BEGIN Data below

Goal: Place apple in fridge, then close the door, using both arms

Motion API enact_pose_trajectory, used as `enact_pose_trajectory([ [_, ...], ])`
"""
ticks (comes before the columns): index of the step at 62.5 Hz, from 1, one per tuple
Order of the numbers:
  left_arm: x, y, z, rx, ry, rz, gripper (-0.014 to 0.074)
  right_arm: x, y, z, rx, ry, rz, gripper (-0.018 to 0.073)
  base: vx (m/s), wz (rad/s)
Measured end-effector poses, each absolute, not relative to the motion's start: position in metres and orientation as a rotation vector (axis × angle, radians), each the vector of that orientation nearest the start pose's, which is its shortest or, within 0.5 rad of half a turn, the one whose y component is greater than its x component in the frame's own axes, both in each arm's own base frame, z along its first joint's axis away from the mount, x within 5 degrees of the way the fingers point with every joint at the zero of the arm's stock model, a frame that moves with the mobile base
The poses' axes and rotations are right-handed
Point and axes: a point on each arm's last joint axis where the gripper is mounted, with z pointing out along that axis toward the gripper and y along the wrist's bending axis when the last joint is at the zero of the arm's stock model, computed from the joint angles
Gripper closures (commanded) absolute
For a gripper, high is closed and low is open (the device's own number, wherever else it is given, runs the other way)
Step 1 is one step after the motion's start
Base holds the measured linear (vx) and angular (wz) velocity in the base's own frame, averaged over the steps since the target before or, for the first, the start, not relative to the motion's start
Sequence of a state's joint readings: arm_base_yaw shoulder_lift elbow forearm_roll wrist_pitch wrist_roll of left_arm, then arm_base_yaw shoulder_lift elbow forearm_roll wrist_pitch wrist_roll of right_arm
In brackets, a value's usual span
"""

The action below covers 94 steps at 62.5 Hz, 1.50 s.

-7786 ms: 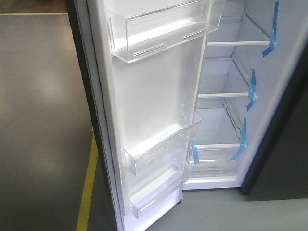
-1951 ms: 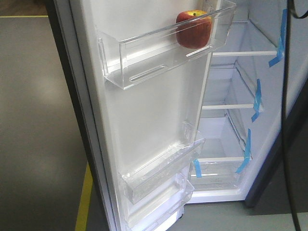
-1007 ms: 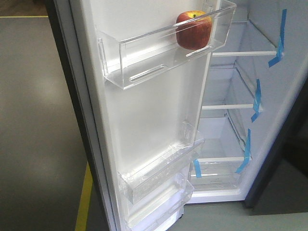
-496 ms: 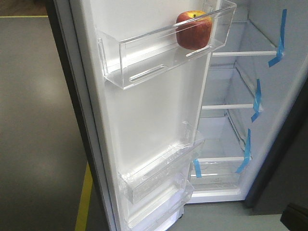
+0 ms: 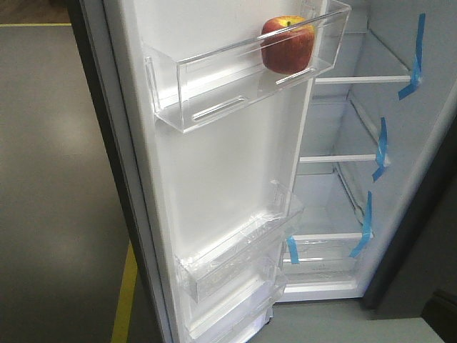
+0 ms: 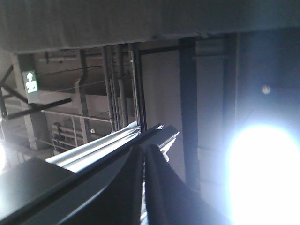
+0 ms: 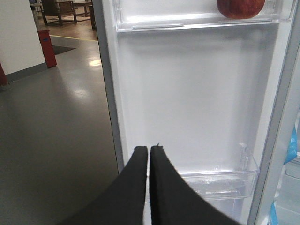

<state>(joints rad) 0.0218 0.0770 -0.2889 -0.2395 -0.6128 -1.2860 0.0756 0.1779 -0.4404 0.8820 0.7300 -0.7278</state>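
Note:
The red apple (image 5: pixel 287 44) sits in the clear upper bin (image 5: pixel 214 78) of the open door (image 5: pixel 221 164), at the bin's right end. The fridge (image 5: pixel 343 193) stands open to the right, white inside with glass shelves. In the right wrist view, my right gripper (image 7: pixel 148 149) is shut and empty. It faces the door's white inner side (image 7: pixel 192 93), well below the apple (image 7: pixel 240 7). In the left wrist view, my left gripper (image 6: pixel 144 149) is shut and empty, pointing up towards the ceiling beside a dark slanted edge (image 6: pixel 93 161).
Two clear lower bins (image 5: pixel 235 250) jut from the door. Blue tape strips (image 5: pixel 382 146) mark the shelf ends. A yellow floor line (image 5: pixel 128 286) runs under the door. A red bin (image 7: pixel 47 47) stands far off on the grey floor. A dark part (image 5: pixel 443 314) shows at the lower right.
The apple has come to rest in the upper door bin, which was empty earlier. The dark cable at the right has withdrawn, and a dark part now shows at the lower right corner.

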Motion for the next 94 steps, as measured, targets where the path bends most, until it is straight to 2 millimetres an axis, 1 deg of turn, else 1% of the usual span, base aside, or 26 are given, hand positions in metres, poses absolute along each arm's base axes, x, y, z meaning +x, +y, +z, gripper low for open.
enact_pose_trajectory([
  [3, 0.013, 0.012, 0.365, -0.578, 0.445, -1.322, 0.0603, 0.03, 0.049, 0.305, -0.454, 1.681, 0.534, 0.0563, 0.0, 0.0],
  [6, 0.019, 0.01, 0.377, -0.555, 0.474, -1.283, 0.0603, 0.03, 0.05, 0.305, -0.452, 1.68, 0.538, 0.0563, 0.0, 0.0],
  [12, 0.042, 0.006, 0.403, -0.506, 0.565, -1.198, 0.0603, 0.03, 0.05, 0.305, -0.451, 1.68, 0.541, 0.0563, 0.0, 0.0],
  [13, 0.05, 0.004, 0.406, -0.498, 0.597, -1.177, 0.0603, 0.03, 0.05, 0.305, -0.451, 1.68, 0.541, 0.0563, 0.0, 0.0],
  [17, 0.069, 0.001, 0.42, -0.455, 0.666, -1.126, 0.0603, 0.03, 0.05, 0.305, -0.45, 1.68, 0.541, 0.0563, 0.0, 0.0],
  [20, 0.093, -0.002, 0.427, -0.441, 0.738, -1.097, 0.0603, 0.03, 0.05, 0.305, -0.45, 1.68, 0.542, 0.0563, 0.0, 0.0],
  [27, 0.14, -0.009, 0.442, -0.401, 0.863, -1.081, 0.0603, 0.03, 0.05, 0.305, -0.448, 1.679, 0.549, 0.0563, 0.0, 0.0],
  [30, 0.159, -0.012, 0.444, -0.372, 0.915, -1.072, 0.0603, 0.03, 0.05, 0.305, -0.449, 1.679, 0.551, 0.0563, 0.0, 0.0],
  [33, 0.183, -0.015, 0.444, -0.352, 0.981, -1.065, 0.0603, 0.029, 0.05, 0.305, -0.452, 1.682, 0.553, 0.0563, 0.0, 0.0],
  [34, 0.189, -0.017, 0.446, -0.335, 0.995, -1.063, 0.0603, 0.029, 0.05, 0.305, -0.454, 1.683, 0.554, 0.0563, 0.0, 0.0],
  [37, 0.213, -0.02, 0.443, -0.322, 1.06, -1.058, 0.0602, 0.029, 0.051, 0.304, -0.459, 1.687, 0.557, 0.0562, 0.0, 0.0],
  [39, 0.225, -0.021, 0.444, -0.315, 1.086, -1.064, 0.0601, 0.029, 0.051, 0.304, -0.463, 1.69, 0.56, 0.0561, 0.0, 0.0],
  [40, 0.234, -0.022, 0.44, -0.317, 1.113, -1.068, 0.06, 0.029, 0.051, 0.304, -0.465, 1.692, 0.561, 0.0561, 0.0, 0.0],
  [43, 0.25, -0.024, 0.439, -0.305, 1.149, -1.081, 0.0595, 0.028, 0.052, 0.303, -0.471, 1.696, 0.565, 0.0556, 0.0, 0.0],
  [46, 0.271, -0.027, 0.434, -0.306, 1.185, -1.12, 0.0584, 0.028, 0.052, 0.303, -0.478, 1.702, 0.57, 0.0545, 0.0, 0.0],
  [51, 0.297, -0.031, 0.426, -0.296, 1.227, -1.187, 0.0549, 0.027, 0.053, 0.302, -0.487, 1.709, 0.575, 0.0508, 0.0, 0.0],
  [53, 0.31, -0.033, 0.42, -0.304, 1.248, -1.221, 0.0532, 0.027, 0.053, 0.302, -0.491, 1.712, 0.577, 0.0485, 0.0, 0.0],
  [58, 0.333, -0.036, 0.41, -0.309, 1.28, -1.291, 0.0468, 0.026, 0.053, 0.301, -0.499, 1.718, 0.583, 0.0421, 0.0, 0.0],
  [67, 0.365, -0.042, 0.393, -0.307, 1.312, -1.43, 0.0309, 0.025, 0.054, 0.3, -0.511, 1.727, 0.59, 0.0241, 0.0, 0.0],
  [70, 0.372, -0.044, 0.387, -0.306, 1.322, -1.482, 0.0251, 0.025, 0.054, 0.3, -0.511, 1.728, 0.591, 0.019, 0.0, 0.0],
  [74, 0.381, -0.047, 0.38, -0.299, 1.334, -1.549, 0.0196, 0.025, 0.054, 0.3, -0.511, 1.728, 0.591, 0.0138, 0.0, 0.0],
  [78, 0.386, -0.05, 0.377, -0.28, 1.345, -1.614, 0.0157, 0.025, 0.054, 0.3, -0.512, 1.728, 0.592, 0.0104, 0.0, 0.0],
  [82, 0.387, -0.053, 0.375, -0.246, 1.356, -1.666, 0.0134, 0.025, 0.054, 0.3, -0.512, 1.728, 0.592, 0.009, 0.0, 0.0],
  [88, 0.389, -0.055, 0.374, -0.212, 1.378, -1.707, 0.013, 0.025, 0.054, 0.3, -0.512, 1.728, 0.592, 0.009, 0.0, 0.0],
  [94, 0.387, -0.057, 0.377, -0.151, 1.405, -1.721, 0.013, 0.025, 0.054, 0.3, -0.512, 1.728, 0.592, 0.009, 0.0, 0.0],
])
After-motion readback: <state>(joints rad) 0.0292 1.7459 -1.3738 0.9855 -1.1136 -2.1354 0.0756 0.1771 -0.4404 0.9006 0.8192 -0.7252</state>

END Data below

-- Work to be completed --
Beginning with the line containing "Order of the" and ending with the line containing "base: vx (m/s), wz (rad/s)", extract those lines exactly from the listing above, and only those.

-- Answer space --
Order of the numbers:
  left_arm: x, y, z, rx, ry, rz, gripper (-0.014 to 0.074)
  right_arm: x, y, z, rx, ry, rz, gripper (-0.018 to 0.073)
  base: vx (m/s), wz (rad/s)

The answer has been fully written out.